CVE-2019-14075

Name of the Vulnerable Software and Affected Versions: Qualcomm Snapdragon versions MDM9607, MSM8917, MSM8920, MSM8937, MSM8940, MSM8953, MSM8998, Nicobar, QCS605, Rennell, Saipan, SDM450, SDM630, SDM636, SDM660, SDM670, SDM710, SM6150, SM7150, SM8150, SM8250, SXR2130

Description: The issue is a null pointer dereference in the radio interface layer due to a lack of null check in the sapmodule destructor. This affects various Qualcomm Snapdragon products, including Snapdragon Auto, Snapdragon Consumer IOT, Snapdragon Industrial IOT, and Snapdragon Mobile.

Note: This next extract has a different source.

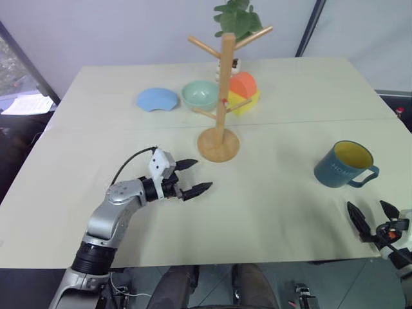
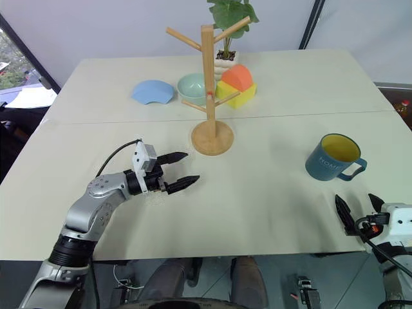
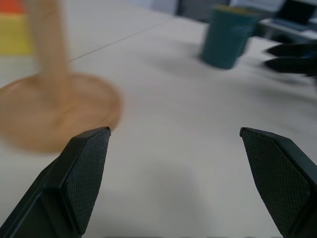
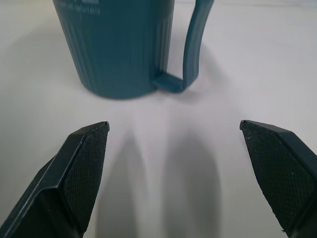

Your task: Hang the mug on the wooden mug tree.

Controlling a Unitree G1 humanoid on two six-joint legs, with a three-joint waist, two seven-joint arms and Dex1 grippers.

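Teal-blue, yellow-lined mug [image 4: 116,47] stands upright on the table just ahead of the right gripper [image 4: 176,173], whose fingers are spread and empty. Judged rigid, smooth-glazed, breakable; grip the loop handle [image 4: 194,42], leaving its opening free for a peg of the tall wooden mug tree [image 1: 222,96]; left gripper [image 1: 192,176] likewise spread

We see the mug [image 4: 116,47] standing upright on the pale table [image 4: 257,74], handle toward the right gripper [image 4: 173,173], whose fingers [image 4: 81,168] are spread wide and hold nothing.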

Recommendations: For Qualcomm Snapdragon versions MDM9607, MSM8917, MSM8920, MSM8937, MSM8940, MSM8953, MSM8998, Nicobar, QCS605, Rennell, Saipan, SDM450, SDM630, SDM636, SDM660, SDM670, SDM710, SM6150, SM7150, SM8150, SM8250, SXR2130, consider disabling the sapmodule destructor until a patch is available. As a temporary workaround, restrict access to the radio interface layer to minimize the risk of exploitation. At the moment, there is no information about a newer version that contains a fix for this vulnerability.